E como no começo, o presidente no hospital
tratando o seu intestino de uma facada criminosa. E para regularizar o seu
funcionamento intestinal, como ele mesmo disse, deverá fazer cocô dia sim, dia
não.
Mas muitas coisas tem
acontecido de sério, importante e até desconcertante para um país já com tantos
problemas e tantas necessidades para quase todos, pois sempre há as exceções.
Para impor mais
estragos e prejuízos, até as intempéries estão mudando as regras, e como
resultado, incêndios destruindo matas e seus animais, e deixando as terras torradas
e nos deixando à espera para que elas se recuperem com o tempo.
E mais ainda, as
epidemias como a dengue e seus múltiplos efeitos causando estragos imensos nas famílias, a febre amarela
que continua fazendo vítimas, e o retorno do sarampo que já se dizia extinto. Puro
engano. Ele sempre esteve aí à espreita, e uma pequena brecha foi o bastante para ele atacar ceifando
vidas.
Todas as instituições fundamentais
estão cada vez pior. As repartições destinadas à educação, segurança e saúde,
praticamente decretaram falência, e para todas as perguntas, a resposta do governo, sempre a mesma, na
ponta da língua, soa como um eco repetindo que não há verba.
O desemprego continua
formando muitos criminosos, pois a necessidade, todo mundo sabe que é má
conselheira. E como se esperava já estão
tentando encontrar a solução para tudo com o aumento de impostos. Alguns até
pensaram na volta da execrada CPMF, o que custou a demissão de
um dos assessores do atual governo. A Câmara e o Congresso que dizem ter nas mãos a solução
para tudo, estão tendo dificuldades em concordar para juntos aplicarem tal solução.
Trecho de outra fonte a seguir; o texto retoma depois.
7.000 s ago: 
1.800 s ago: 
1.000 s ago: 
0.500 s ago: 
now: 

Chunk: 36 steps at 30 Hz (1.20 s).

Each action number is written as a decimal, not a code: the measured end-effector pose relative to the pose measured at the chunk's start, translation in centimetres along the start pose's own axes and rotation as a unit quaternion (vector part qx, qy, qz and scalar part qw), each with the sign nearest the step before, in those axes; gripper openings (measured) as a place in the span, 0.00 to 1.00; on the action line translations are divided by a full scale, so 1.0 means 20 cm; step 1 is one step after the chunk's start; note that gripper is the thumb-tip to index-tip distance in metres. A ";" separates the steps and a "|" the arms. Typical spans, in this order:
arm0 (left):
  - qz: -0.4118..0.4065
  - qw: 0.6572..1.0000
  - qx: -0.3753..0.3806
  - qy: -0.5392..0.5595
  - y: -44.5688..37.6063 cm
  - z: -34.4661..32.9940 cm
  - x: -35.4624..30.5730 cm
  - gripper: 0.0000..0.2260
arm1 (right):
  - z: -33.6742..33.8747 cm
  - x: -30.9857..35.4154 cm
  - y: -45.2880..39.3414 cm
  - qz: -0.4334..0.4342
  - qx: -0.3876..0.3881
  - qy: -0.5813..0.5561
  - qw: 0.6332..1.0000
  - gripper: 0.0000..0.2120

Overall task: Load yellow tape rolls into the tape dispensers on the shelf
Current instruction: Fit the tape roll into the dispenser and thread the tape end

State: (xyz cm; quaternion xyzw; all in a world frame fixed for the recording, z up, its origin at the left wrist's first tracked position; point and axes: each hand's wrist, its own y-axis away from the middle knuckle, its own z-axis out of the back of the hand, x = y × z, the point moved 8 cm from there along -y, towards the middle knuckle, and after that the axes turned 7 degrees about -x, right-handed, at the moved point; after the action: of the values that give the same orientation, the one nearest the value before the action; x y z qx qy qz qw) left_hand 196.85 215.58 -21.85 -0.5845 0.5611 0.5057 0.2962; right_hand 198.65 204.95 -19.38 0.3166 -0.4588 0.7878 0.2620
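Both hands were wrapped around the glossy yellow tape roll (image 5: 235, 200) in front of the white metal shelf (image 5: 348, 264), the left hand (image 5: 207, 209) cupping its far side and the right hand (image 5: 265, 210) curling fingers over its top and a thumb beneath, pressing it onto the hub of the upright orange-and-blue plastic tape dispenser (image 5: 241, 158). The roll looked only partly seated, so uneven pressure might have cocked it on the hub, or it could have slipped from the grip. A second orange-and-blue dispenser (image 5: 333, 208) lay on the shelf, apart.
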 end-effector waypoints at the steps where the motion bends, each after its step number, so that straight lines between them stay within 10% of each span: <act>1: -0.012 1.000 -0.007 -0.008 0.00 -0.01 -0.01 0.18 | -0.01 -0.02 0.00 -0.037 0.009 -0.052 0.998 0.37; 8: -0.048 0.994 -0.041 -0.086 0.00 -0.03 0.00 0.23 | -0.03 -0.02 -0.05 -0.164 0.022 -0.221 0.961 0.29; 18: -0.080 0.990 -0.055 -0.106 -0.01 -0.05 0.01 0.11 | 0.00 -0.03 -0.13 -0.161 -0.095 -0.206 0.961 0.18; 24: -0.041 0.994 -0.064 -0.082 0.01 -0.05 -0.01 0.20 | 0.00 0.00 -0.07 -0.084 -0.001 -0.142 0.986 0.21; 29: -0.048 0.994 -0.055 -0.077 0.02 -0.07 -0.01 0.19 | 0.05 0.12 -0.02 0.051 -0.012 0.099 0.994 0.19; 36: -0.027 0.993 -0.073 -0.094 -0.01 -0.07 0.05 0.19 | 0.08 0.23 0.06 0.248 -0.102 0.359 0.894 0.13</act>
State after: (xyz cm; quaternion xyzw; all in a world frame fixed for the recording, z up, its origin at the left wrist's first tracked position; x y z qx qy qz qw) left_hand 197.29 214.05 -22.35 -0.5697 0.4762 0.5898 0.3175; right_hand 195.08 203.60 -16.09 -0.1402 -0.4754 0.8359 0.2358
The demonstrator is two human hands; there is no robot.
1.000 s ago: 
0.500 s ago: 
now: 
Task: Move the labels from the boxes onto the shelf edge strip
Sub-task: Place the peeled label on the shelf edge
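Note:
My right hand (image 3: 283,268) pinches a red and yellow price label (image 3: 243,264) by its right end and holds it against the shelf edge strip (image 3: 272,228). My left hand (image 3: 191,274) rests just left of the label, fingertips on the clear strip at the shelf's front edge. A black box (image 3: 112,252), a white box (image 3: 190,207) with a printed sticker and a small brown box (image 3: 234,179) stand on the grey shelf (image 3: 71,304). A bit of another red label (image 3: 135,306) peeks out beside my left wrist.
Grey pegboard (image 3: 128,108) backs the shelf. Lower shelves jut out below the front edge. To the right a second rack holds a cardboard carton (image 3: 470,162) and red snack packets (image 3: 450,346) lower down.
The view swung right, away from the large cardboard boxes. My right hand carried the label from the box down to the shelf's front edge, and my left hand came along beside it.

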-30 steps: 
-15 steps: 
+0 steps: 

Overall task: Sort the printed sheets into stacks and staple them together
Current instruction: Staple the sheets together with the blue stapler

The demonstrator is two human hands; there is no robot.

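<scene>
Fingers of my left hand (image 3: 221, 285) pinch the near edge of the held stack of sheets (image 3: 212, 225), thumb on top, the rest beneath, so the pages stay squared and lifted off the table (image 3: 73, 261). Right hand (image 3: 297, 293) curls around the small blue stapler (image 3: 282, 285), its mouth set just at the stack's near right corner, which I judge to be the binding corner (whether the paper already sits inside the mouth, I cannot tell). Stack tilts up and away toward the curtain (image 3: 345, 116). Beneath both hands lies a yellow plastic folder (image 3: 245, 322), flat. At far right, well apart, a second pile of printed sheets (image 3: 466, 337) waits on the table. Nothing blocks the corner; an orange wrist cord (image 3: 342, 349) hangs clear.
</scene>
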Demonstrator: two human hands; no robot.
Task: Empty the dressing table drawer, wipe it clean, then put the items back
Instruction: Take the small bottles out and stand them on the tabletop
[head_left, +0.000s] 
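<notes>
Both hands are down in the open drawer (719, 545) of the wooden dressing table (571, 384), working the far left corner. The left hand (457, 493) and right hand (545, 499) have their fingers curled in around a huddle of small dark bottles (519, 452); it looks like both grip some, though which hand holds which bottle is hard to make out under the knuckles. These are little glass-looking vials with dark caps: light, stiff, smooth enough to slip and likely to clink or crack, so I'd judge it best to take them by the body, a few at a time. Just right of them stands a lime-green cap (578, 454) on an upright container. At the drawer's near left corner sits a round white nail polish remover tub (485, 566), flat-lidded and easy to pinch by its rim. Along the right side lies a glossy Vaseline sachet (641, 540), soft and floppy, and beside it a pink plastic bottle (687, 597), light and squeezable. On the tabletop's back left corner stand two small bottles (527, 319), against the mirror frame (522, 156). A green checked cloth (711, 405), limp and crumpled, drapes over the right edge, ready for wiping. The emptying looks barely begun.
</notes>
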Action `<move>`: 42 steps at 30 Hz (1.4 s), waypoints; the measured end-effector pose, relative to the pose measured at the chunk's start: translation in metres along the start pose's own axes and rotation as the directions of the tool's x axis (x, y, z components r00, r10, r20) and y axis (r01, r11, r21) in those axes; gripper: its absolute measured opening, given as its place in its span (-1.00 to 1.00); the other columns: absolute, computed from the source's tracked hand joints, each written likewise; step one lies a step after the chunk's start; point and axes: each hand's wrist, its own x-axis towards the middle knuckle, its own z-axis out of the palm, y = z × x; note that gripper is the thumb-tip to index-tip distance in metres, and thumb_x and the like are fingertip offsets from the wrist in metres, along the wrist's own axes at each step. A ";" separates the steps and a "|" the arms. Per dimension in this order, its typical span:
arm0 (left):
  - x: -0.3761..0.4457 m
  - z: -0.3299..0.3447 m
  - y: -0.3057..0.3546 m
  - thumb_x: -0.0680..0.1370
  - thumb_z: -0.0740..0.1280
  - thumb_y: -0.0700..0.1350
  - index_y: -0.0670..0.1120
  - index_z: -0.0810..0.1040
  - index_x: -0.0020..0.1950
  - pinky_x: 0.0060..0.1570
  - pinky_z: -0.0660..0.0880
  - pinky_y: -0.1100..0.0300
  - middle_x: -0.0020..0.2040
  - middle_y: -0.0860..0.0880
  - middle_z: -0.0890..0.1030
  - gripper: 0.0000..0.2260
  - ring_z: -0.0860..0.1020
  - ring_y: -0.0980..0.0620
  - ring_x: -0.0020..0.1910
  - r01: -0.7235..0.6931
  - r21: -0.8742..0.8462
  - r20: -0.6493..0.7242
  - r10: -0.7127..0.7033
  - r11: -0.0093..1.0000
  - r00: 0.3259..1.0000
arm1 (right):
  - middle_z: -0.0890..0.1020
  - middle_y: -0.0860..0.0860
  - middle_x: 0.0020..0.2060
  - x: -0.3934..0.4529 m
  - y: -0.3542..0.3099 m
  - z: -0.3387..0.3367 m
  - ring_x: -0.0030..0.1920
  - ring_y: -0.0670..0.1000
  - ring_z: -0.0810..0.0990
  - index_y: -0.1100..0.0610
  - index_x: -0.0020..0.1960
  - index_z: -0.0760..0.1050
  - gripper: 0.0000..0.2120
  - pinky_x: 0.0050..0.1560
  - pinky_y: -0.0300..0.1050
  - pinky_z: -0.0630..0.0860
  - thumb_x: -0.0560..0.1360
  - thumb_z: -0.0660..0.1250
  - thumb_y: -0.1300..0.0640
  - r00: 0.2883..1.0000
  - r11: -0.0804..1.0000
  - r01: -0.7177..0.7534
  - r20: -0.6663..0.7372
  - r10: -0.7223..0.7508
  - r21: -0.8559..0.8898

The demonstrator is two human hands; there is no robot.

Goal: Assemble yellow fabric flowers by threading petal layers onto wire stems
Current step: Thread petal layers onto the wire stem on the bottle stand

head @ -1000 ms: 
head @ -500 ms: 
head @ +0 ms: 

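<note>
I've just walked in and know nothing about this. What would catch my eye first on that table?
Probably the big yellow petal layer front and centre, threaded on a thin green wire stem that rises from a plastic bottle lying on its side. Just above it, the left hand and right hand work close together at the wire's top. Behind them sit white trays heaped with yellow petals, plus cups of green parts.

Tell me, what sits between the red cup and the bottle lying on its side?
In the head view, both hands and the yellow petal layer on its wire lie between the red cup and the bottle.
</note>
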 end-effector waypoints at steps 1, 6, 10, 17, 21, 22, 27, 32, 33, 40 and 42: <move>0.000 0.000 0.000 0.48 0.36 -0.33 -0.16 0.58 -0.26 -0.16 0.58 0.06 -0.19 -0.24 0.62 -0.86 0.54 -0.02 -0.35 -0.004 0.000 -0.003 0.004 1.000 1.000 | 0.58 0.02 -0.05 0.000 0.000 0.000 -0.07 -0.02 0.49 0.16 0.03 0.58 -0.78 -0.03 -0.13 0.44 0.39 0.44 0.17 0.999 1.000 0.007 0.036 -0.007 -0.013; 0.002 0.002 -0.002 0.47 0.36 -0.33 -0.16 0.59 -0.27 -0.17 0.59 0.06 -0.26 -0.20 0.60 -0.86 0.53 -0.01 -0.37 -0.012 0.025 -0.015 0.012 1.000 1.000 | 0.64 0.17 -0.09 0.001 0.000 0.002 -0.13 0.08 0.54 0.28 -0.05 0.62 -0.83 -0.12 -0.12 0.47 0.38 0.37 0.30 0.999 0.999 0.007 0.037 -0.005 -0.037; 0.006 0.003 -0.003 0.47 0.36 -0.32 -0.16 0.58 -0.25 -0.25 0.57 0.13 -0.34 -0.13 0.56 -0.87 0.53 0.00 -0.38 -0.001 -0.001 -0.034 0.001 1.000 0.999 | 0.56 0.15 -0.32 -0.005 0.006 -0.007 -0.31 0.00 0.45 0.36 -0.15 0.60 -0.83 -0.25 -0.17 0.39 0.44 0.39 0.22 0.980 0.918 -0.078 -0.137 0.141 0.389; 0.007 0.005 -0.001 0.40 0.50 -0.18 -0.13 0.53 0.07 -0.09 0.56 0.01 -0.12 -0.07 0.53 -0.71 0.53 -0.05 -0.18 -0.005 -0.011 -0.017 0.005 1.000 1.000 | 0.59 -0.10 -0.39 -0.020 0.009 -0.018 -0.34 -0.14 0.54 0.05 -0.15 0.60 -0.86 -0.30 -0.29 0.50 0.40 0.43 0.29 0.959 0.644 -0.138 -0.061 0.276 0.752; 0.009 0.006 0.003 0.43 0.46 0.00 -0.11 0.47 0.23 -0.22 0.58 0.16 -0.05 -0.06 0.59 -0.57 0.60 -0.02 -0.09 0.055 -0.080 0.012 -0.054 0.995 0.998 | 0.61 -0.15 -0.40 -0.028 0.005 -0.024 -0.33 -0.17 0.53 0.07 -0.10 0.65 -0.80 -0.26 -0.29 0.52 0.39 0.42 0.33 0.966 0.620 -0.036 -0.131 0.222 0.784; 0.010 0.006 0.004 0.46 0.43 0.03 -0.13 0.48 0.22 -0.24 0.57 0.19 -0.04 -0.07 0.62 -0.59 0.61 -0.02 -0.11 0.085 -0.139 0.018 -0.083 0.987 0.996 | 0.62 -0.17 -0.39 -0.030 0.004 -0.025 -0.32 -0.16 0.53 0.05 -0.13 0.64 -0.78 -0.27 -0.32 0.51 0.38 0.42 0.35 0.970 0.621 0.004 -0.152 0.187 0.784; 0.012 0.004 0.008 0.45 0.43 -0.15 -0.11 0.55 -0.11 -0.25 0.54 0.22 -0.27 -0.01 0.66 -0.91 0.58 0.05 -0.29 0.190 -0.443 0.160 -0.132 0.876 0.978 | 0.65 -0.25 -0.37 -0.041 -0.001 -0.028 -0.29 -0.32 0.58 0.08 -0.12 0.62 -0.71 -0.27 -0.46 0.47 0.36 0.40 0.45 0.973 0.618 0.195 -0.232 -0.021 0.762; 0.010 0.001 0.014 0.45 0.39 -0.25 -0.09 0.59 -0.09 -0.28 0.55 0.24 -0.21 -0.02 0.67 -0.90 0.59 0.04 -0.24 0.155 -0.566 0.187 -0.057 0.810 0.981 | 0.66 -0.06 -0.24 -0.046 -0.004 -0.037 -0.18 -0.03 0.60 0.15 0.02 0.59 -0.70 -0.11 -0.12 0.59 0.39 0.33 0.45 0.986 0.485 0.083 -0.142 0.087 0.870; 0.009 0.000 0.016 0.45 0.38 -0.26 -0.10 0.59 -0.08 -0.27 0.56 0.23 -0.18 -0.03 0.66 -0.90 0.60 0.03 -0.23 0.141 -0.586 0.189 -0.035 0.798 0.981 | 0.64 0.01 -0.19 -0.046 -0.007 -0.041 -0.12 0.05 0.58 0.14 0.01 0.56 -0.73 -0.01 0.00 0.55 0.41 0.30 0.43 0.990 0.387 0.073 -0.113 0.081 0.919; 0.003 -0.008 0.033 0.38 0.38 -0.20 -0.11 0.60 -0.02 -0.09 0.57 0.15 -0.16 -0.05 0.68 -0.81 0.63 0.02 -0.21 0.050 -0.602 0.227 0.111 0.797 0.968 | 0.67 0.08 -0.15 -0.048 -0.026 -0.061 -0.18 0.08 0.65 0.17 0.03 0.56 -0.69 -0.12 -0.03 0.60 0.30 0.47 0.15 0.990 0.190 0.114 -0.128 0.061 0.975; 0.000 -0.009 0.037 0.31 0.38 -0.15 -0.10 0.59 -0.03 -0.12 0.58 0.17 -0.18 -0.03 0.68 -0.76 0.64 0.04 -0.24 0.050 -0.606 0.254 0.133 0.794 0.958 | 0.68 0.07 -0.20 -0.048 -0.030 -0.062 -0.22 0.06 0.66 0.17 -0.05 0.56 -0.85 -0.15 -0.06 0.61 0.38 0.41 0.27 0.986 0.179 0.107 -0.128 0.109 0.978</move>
Tomara que todas as coisas
possam ser resolvidas ainda este ano.
Os crimes de todos os gêneros, apesar das declarações de todas as alçadas contradizerem, não diminuíram. É só
acompanhar os noticiários.
Com os cortes que
certamente acontecerão, tudo tende a piorar, principalmente para os mais
desfavorecidos, uma vez que muitos já andam abaixo da linha da miséria, o que é
muito triste.
Lamentável ainda é ter
que assistir coisas iguais à briga do prefeito do Rio de Janeiro, Marcelo Crivella
se indispondo com a Bienal tentando censurar, sem nenhuma inteligência, um
trabalho onde há um beijo entre pessoas do mesmo sexo o que provocou um protesto
de populares, fazendo com que lembrássemos da história “azul é menino, rosa é
menina” .
Francamente, o Brasil
não merece tantos absurdos em tão pouco tempo.